Quando a minha avó ou avô iam fazer dormir as crianças ou mesmo brincar, ou ainda olhar os meninos, eles cantavam. Quando chovia minha avó usava uma cuia que colocava debaixo da biqueira da casa de telhado de palha, aquele sonzinho da água da chuva na cuia, ela tirava uma melodia dali, embalava e fazia as crianças dormirem. É esse tipo de vivência na minha pesquisa que estou trazendo para dentro da universidade como antropólogo e pesquisadora.
Jornal Pires Rural: Você teve que mudar seu planejamento na pesquisa?
Suni Perpétua: A mudança que me referi é que eu tinha que ir pro campo mas, com a pandemia eu não pude sair. Então, eu fiz esse resgate de memória, em vez de ir pro campo. Não tinha como no meio de uma pandemia, não saía ninguém, o que fiz? Eu trouxe essa minha vivência, esse resgate da minha memória e comecei a escrever. Eu estava em Manaus e não pude voltar pra comunidade. Já tive a qualificação, só falta mesmo a apresentação da defesa da tese.
Jornal Pires Rural: Você sendo uma antropóloga o que pode nos dizer como é o comportamento das pessoas?
Suni Perpétua: Eu falo do meu povo, há muito machismo. Tem sempre aquilo da mulher fazer a comida mas, nós mulheres sempre estivemos ao lado dos homens, nunca atrás, mas ao lado, lutando com seus homens. Desde quando me entendi por gente tem o machismo. O meu pai, se disser pra minha mãe; ‘fique aqui’. Ela vai ficar e, só vai sair quando ele autorizar, por que? Porque eles foram criados assim, foram educados desse jeito, para se comportar desse jeito. Aquela coisa de obediência, a mulher tinha que obedecer seu esposo quando casassem, então, até hoje, minha mãe é assim. Hoje, nós somos educados diferentes. Se eu contar pra minha mãe o que aconteceu, ela logo divide com meu pai. Eu digo; ‘mamãe, nem tudo conta para o marido’. Ela diz; ‘mas eu conto’. Então, pra ela quando eu faço uma viagem, dou palestras, ela me diz; ‘minha filha, você já vai de novo? Você é mulher, poxa imagine se tu fosse homem, como é que tu não era?’ Eu digo; ‘mamãe, eu sou capaz igual ao homem. Tenho a mesma capacidade que os meus irmãos’. Pra ela só o homem é capaz e, a mulher não é capaz de chegar onde a gente pode chegar”.

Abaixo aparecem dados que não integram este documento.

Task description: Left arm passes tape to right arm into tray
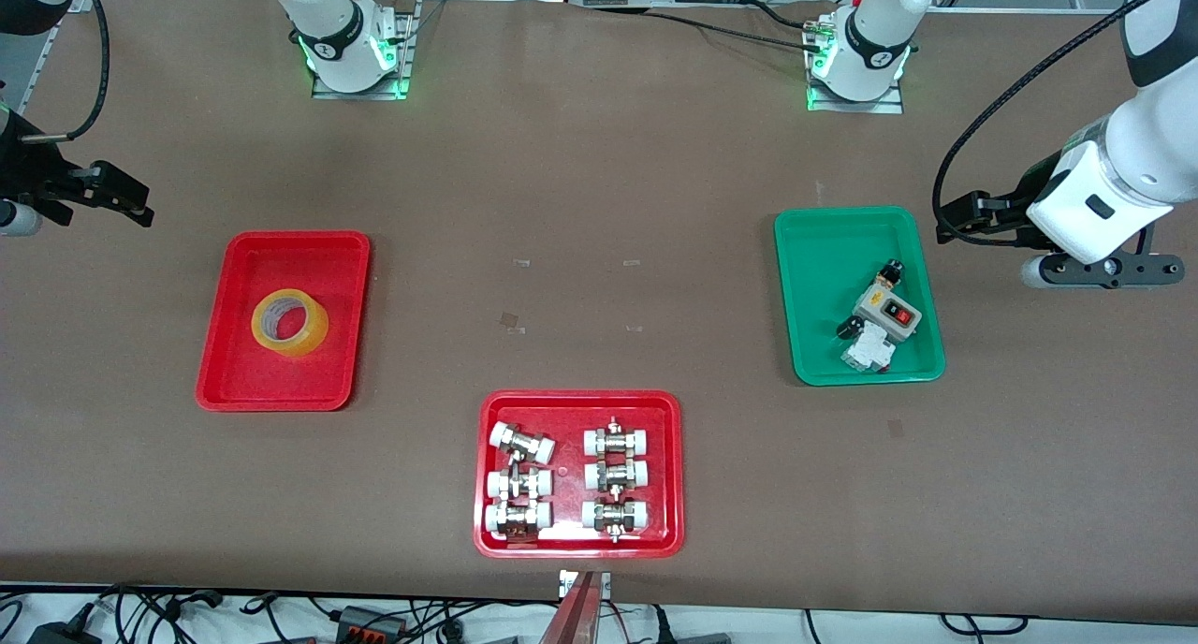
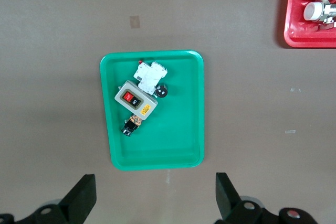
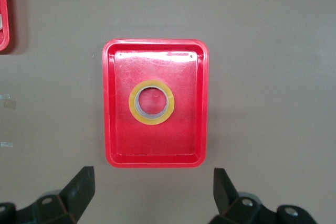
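The yellow tape roll (image 1: 290, 322) lies flat in the plain red tray (image 1: 234, 382) toward the right arm's end of the table. In the right wrist view the tape (image 3: 151, 102) sits at the middle of the tray (image 3: 111, 129). My right gripper (image 1: 19, 215) hangs over bare table beside that tray, open and empty (image 3: 152, 192). My left gripper (image 1: 1104, 271) hangs over bare table beside the green tray, open and empty (image 2: 155, 192). Both arms are drawn back to the table's ends.
A green tray (image 1: 824, 251) holding a grey switch box (image 1: 884, 312) and small parts sits toward the left arm's end; it also shows in the left wrist view (image 2: 173, 140). A red tray with white-capped metal fittings (image 1: 569, 419) sits nearest the front camera.
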Controlling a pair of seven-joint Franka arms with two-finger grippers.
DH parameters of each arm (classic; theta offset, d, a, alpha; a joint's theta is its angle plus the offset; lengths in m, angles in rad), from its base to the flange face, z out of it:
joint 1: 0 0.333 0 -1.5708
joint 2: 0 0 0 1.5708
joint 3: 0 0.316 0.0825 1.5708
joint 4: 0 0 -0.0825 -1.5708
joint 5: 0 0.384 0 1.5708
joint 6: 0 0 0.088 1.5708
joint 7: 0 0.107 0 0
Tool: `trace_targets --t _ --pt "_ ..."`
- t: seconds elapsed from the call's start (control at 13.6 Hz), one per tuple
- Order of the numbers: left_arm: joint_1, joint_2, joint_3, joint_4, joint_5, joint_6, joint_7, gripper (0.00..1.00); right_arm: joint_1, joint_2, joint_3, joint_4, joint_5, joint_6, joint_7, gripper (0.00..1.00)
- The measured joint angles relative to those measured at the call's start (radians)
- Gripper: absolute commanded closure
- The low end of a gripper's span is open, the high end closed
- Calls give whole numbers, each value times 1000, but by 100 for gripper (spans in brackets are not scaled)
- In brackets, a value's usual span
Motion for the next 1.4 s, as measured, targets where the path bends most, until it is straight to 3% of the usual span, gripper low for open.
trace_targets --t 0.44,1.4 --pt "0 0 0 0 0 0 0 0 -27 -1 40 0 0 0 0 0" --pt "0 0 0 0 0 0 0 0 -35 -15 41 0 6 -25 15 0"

Jornal Pires Rural: E a vida na aldeia?
Suni Perpétua: A vida na aldeia é um pouco o que contam nos livros, as mulheres fazem as comidas e os homens pescam, mas não é só isso que acontece no dia a dia. Na rotina diária vamos pra roça cantando, porque, antes de entrar na mata eles pedem licença, porque estão entrando em casa de outro, tem habitantes na mata, então, eles pedem licença e vão cantando. Chegam na roça ele fazem uma jurí e cantam, porque eles cantam plantando? Pra afastar os maus que estão ali na terra. Pra dar melhores frutos. Igual conversar com as plantas, isso é muito nosso. Quando estamos plantando, estamos falando assim com elas; ‘cria aí bonita, vamos estar te cuidando, não vai se sentir só, porque vamos vir praticamente todos os dias aqui com vocês’. Isso é nosso, as pessoas pensam que somos doidos falando ali. É nosso jeito de ser. Só que esse era o dia a dia da minha família, hoje, muitos Kukama já vieram para a cidade ou a cidade chegou até as aldeias. Então, muitos estão deixando seus costumes. Por isso, a razão da minha pesquisa, para registrar qual é o significado da música para nós Kukama.